Il confronto mondiale

Nessuna meraviglia quindi se dal raffronto tra i conti aggregati dei principali operatori italiani e quelli dei big mondiali emerge che la redditività dei primi è decisamente più bassa. E meno ancora stupisce il fatto che questo divario si sia allargato a dismisura nel quadriennio 2017-2021. Il mercato italiano, causa calo del giro d’affari e rialzo dei costi, è passato da un ebit margin (redditività delle vendite) del 13,5% nel 2017 al 3,3% del 2021. Paragone impietoso rispetto al 15,9% delle big mondiali che era 14,2% nel 2017.

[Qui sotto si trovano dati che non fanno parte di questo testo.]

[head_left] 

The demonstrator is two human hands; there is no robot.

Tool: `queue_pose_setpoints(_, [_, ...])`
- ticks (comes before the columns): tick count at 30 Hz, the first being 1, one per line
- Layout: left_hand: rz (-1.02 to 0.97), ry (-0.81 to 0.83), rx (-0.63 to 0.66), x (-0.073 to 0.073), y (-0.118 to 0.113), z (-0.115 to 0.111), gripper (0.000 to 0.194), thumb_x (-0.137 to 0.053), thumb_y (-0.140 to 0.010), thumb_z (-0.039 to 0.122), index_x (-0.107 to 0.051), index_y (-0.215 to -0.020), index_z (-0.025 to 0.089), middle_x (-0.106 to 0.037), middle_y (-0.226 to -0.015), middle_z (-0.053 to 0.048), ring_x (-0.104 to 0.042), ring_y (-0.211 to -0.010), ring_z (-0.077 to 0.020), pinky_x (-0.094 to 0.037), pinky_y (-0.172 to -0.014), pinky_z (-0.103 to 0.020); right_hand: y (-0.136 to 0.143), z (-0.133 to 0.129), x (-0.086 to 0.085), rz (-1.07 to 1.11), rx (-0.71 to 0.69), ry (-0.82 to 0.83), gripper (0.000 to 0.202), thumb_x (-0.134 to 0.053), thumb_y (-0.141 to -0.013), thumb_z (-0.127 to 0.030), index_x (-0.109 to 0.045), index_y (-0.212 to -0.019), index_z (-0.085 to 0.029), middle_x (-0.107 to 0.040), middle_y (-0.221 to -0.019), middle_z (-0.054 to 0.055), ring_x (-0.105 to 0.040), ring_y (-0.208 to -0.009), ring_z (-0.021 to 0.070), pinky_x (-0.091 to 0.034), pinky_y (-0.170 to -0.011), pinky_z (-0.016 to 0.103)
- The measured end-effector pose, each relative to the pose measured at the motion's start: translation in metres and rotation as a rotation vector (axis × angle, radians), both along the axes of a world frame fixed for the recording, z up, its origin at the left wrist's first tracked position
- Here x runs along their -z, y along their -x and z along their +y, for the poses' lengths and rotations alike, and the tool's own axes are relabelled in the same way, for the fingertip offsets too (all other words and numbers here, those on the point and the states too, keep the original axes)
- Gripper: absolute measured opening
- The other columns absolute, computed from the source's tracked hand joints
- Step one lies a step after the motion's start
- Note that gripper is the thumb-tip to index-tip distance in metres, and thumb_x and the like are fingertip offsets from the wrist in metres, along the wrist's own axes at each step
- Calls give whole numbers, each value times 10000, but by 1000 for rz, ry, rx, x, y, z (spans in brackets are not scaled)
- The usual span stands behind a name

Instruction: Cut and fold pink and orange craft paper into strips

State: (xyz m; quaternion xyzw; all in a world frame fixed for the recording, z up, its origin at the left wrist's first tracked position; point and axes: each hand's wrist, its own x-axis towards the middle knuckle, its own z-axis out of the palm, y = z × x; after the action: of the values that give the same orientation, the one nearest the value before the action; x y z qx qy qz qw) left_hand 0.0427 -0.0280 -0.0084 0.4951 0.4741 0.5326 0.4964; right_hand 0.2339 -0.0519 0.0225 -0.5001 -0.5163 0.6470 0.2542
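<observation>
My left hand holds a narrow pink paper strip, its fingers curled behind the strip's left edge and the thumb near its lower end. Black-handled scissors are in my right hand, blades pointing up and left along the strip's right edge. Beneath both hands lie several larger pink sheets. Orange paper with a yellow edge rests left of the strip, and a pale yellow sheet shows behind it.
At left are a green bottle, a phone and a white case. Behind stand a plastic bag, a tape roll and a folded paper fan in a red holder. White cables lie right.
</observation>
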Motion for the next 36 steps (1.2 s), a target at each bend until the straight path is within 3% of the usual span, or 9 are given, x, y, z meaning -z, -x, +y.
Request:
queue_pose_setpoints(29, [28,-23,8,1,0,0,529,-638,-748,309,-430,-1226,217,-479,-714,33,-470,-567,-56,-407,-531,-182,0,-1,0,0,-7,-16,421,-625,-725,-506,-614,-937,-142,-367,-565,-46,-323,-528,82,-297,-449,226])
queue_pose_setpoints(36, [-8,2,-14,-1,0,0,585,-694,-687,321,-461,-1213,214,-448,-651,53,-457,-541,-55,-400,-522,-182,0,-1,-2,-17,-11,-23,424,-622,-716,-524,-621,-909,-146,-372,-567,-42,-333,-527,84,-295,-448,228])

Il problema è che quello delle telecomunicazioni è un settore che si basa sugli investimenti. Servono per realizzare su larga scala il 5G, sono necessari per aumentare la diffusione della fibra e per cogliere tutte le opportunità di crescita che arrivano dalle nuove tecnologie (cloud, intelligenza artificiale e servizi Ict) e dalla diversificazione industriale (offerta di nuovi servizi che vanno dai pagamenti digitali alla cybersecurity). Chiaro che se i tuoi margini diminuiscono e comunque sono inferiori rispetto alla concorrenza, il gap con la stessa concorrenza sia destinato ad aumentare. 

Il tavolo voluto dal governo

Se questo è il quadro è evidente che servano delle soluzioni. Lo sa bene il governo tant’è che ha organizzato più incontri per sollecitare le richieste degli operatori e delle altre aziende del settore e mettere in campo un pacchetto di misure. Si è parlato dell’intervento sull’Iva, della prosecuzione dell’utilizzo dei voucher per promuovere lo sviluppo della domanda e della modifica dei limiti dell’inquinamento elettromagnetico.

Ma l’impressione è che sia tutto fermo nell’attesa che si risolva la partita Tim e sulla rete Tim. Da un certo punto di vista è comprensibile. L’infrastruttura è centrale e gli attori in campo – da Cdp per passare ai fondi (Kkr e Macqauarie) e alle società come Open Fiber – sono i principali driver delle telecomunicazioni sia da un punto di vista industriale che finanziario. Dall’altro lato bisognerebbe entrare nell’ordine di idee che parliamo di un settore che sembra non avere più tempo prima che si inneschi un effetto distorsivo a catena.